ラジオ歌謡として流れた曲が、今では中学音楽の教科書の常連曲に!教科書出版をしている会社の譜面は正しい詩になっています。作者たちは、それで満足しています。「戦後のラジオ番組のために作った歌が、半世紀も歌い継がれるなんて夢にも思わなかった。創作する者にとってこれ以上の幸せはない..」と語られました。あとは指導者や演奏する側に託されています。しみじみと思います。「どんな曲に対しても無頓着ではいけない!」と。(原詩は「花の街」でしたが、教科書に載ることになった時、「花のまち」と平仮名に改めたと言うことも、数年前に知った私でした。)
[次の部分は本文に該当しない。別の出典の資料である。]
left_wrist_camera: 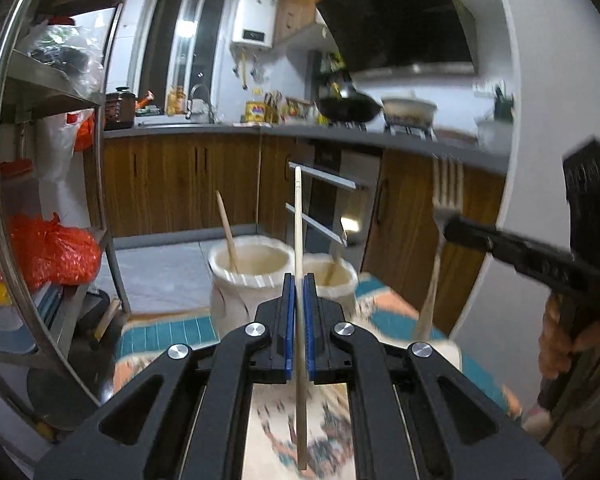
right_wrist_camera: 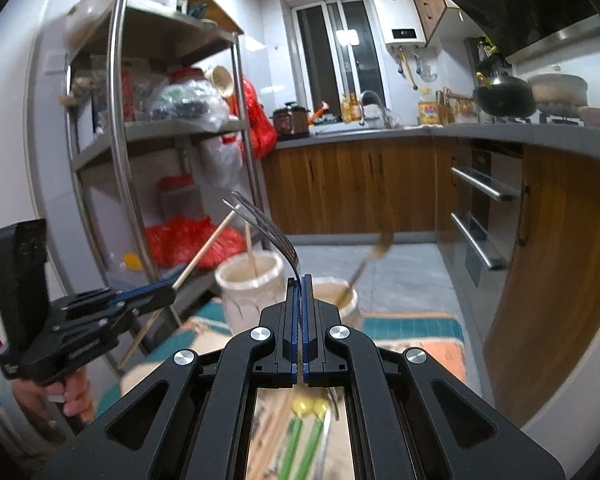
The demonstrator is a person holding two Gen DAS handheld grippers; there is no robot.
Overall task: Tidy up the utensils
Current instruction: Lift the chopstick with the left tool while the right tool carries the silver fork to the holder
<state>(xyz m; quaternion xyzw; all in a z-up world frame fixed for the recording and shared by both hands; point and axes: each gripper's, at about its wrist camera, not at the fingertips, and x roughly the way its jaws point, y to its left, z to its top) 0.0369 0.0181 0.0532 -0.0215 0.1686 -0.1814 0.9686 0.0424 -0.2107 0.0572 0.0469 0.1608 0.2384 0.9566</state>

 私のような者が、「下總皖一.童謡音楽賞」を頂くことになりましたことに感謝し、
微力ながらも、素晴らしい先生達の情熱や意志を、伝えるべく丁寧な歌を歌い、後進の役に立てますよう、努力したいと心を新たにしました。
     2005年1月20日 「彩の国 下總皖一童謡音楽賞」表彰式の日に。